NavList:
A Community Devoted to the Preservation and Practice of Celestial Navigation and Other Methods of Traditional Wayfinding
From: Frank Reed
Date: 2018 Nov 8, 10:31 -0800
Tony, you asked:
"Was all this obsoleted on modern life rafts?"
Yes. Modern life rafts are nothing like the lifeboats of earlier decades (though they're usually still called boats despite being rafts in reality). Navigation has no value aboard a raft. It goes where it goes but mostly stays put, and in all cases the occupants of such rafts are expected to activate beacons which will bring rescue teams to them within hours or at most a couple of days.

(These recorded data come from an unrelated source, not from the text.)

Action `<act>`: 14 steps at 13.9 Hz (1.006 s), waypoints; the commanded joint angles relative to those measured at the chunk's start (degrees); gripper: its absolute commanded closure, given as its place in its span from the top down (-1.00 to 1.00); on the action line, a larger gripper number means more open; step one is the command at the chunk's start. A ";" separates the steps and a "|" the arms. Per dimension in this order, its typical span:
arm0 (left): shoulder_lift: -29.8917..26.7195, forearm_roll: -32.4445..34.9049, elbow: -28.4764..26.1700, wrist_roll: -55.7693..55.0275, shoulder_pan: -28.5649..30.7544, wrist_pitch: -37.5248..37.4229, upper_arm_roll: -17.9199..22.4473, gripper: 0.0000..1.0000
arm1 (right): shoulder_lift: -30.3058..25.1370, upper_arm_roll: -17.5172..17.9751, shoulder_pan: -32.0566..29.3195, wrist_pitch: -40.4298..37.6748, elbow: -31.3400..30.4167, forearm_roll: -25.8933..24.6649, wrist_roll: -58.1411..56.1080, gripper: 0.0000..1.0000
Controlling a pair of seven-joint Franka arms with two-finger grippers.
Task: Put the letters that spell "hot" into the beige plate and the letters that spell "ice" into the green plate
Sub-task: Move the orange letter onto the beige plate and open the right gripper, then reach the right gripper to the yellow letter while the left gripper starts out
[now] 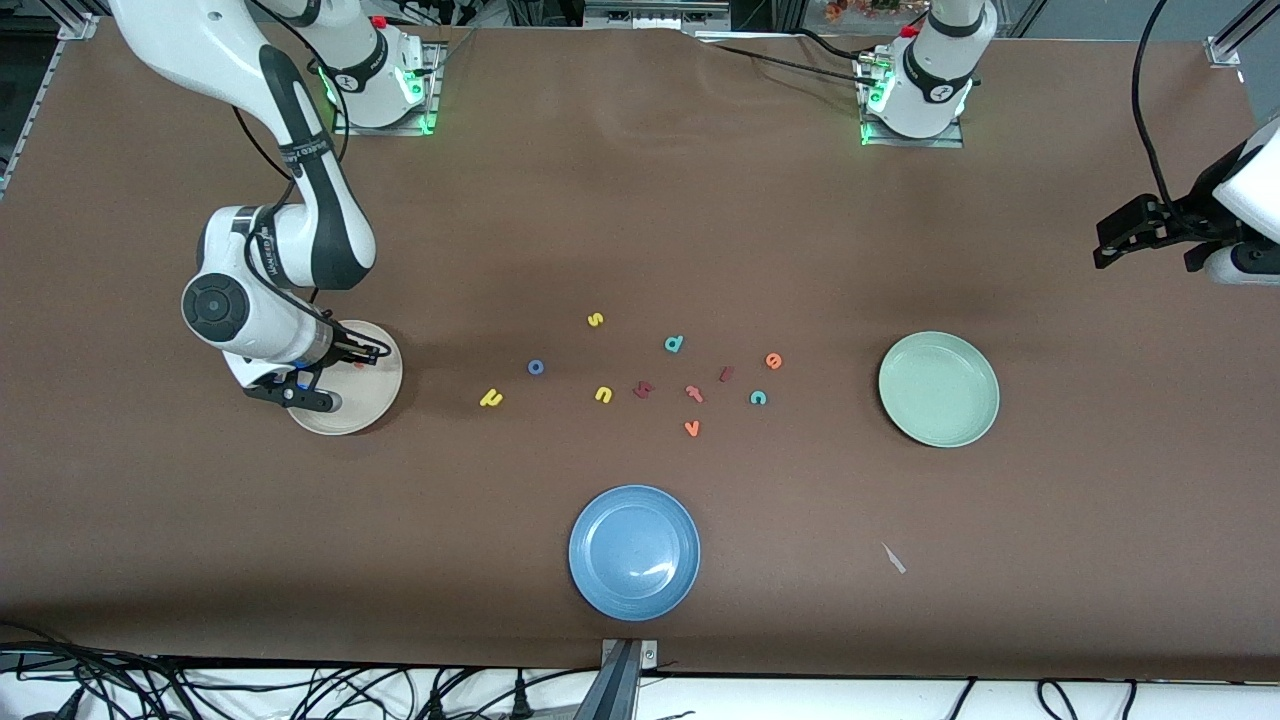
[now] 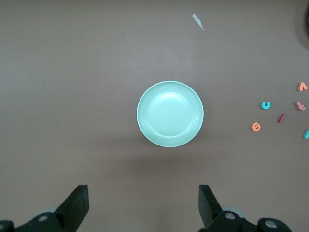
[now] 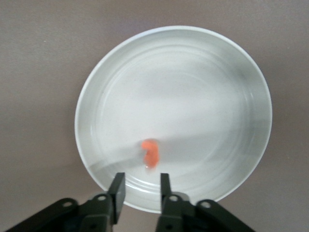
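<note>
One orange letter (image 3: 151, 153), light and soft, best pinched across its stem, lies in the beige plate (image 3: 241, 72) beneath the right gripper's (image 3: 140, 186) parted fingers.

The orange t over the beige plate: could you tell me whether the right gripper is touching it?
Apart. The right wrist view shows the orange t blurred over the beige plate, clear of the right gripper, whose parted fingers hold nothing.

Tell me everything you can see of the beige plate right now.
The beige plate is round, shallow and cream-coloured, smooth with faint rings inside, flat on the brown table at the right arm's end. One small orange letter is in it, blurred. The right pincer hangs over the plate, fingers parted and empty; I can't tell whether it touches the rim.
</note>
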 commanded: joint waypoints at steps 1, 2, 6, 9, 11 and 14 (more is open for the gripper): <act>-0.08 0.34 0.38 1.54 0.79 -1.20 -0.25 1.00 | -0.31 0.06 0.05 -0.40 1.89 1.02 -0.21 1.00; -0.08 0.34 0.47 1.54 0.70 -1.20 -0.33 1.00 | -0.05 0.32 0.31 -2.15 4.08 1.11 2.50 1.00; -0.08 0.34 0.47 1.46 0.70 -1.20 -0.33 1.00 | 4.95 3.30 0.49 -5.24 13.06 7.15 13.66 1.00; -0.08 0.34 0.56 1.46 0.70 -1.20 -0.33 1.00 | 7.94 6.90 0.58 -4.89 16.66 8.93 24.45 1.00; -0.08 0.34 0.73 1.46 0.61 -1.29 -0.33 1.00 | 10.74 9.18 0.58 -4.19 19.30 8.76 32.11 1.00; -0.08 0.34 0.73 1.46 0.61 -1.29 -0.33 1.00 | 13.13 10.43 2.85 -1.30 20.10 8.32 39.24 1.00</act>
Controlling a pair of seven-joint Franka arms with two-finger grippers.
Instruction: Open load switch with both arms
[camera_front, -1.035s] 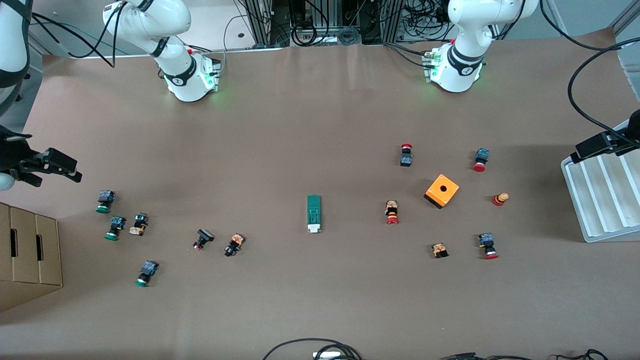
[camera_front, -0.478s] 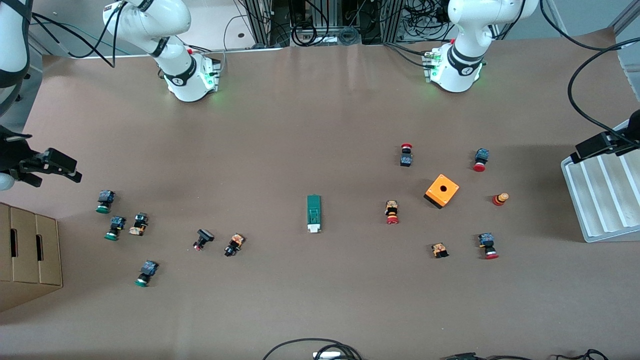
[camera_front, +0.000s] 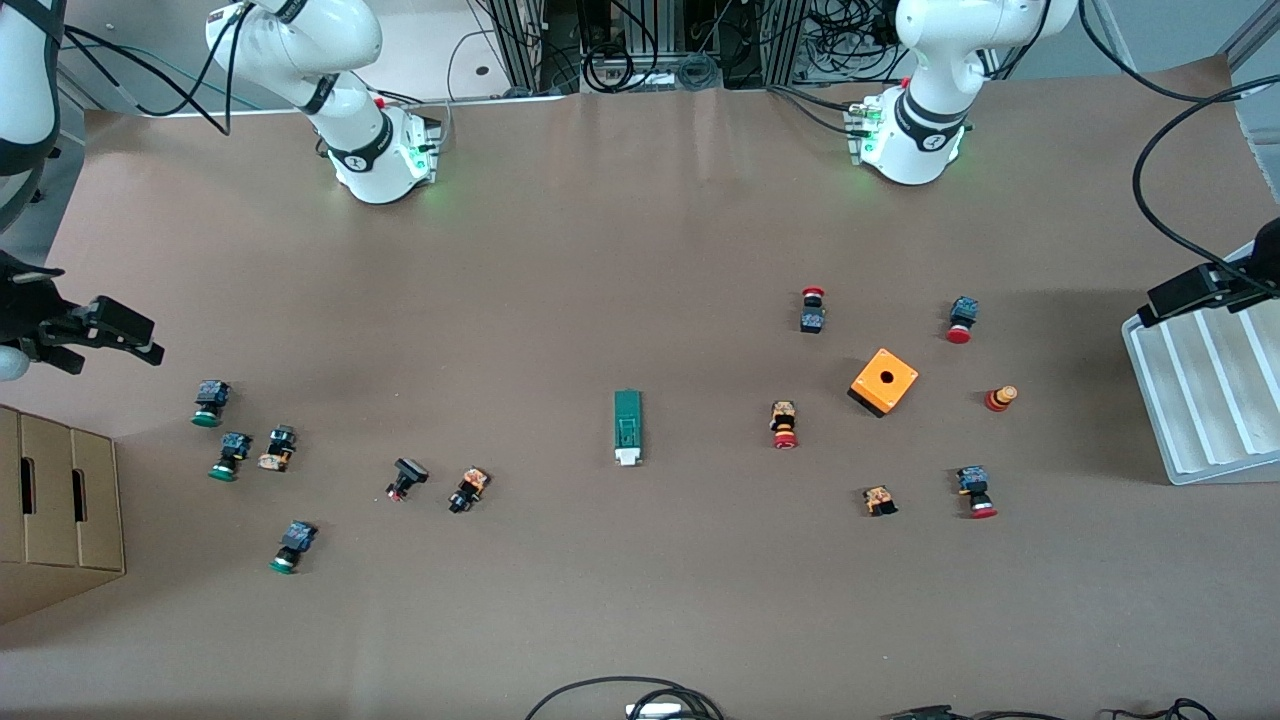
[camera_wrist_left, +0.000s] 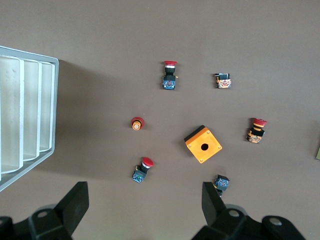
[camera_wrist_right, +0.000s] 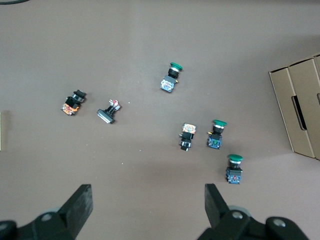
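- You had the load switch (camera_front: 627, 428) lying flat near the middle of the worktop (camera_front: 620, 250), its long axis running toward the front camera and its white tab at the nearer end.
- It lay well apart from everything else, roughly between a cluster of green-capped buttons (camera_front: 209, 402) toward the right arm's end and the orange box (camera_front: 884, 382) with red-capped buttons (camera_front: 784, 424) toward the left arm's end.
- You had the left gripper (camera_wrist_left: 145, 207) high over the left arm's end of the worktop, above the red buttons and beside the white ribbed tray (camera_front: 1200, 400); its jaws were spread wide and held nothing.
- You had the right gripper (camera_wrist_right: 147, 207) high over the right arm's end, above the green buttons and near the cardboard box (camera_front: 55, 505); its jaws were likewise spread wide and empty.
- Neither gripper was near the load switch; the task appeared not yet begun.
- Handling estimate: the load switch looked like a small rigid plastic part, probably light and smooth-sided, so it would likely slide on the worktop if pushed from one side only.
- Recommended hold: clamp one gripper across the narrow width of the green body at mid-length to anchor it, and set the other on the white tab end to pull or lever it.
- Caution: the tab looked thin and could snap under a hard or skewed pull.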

And what about Gatty's "Raft Book"? Does this prove something about lifeboat practice in earlier decades? Well, it certainly proves that a small number of people, including Harold Gatty, believed that castaways might benefit from certain simple navigation techniques. But were they right? Do we have any cases at all in the historical record of a castaway announcing "The Raft Book saved my life!" Do we even have any cases of castaways saying, "The Raft Book provided distraction and kept me from going insane!" Or was it merely an interesting project that never quite worked out successfully in practice? How many printings were there? Two? Three? If the book wasn't popular, that tells you something.
The expression "lifeboat navigation" or "life raft navigation" is a euphemism in discussions of traditional navigation, and there's nothing wrong with that, except perhaps that some people take it literally. There is no real lifeboat navigation today of any significance.
An alternative "model" for the sort of clean slate navigation that's implied by lifeboat navigation is the idea (that I use now and then) of a really bad reality television program. We were recently joking about this on Facebook where I proposed the title "Navigators versus Cannibals". On the navigator team, you either work out your latitude and longitude to the nearest nautical mile using tools and mathematical tables found on various quests around the island, or the cannibal team "invites you over for dinner". If you're "dropped" on an unknown island in the middle of nowhere, can you figure out where you are? This requires essentially the same skills as the older model of lifeboat navigation.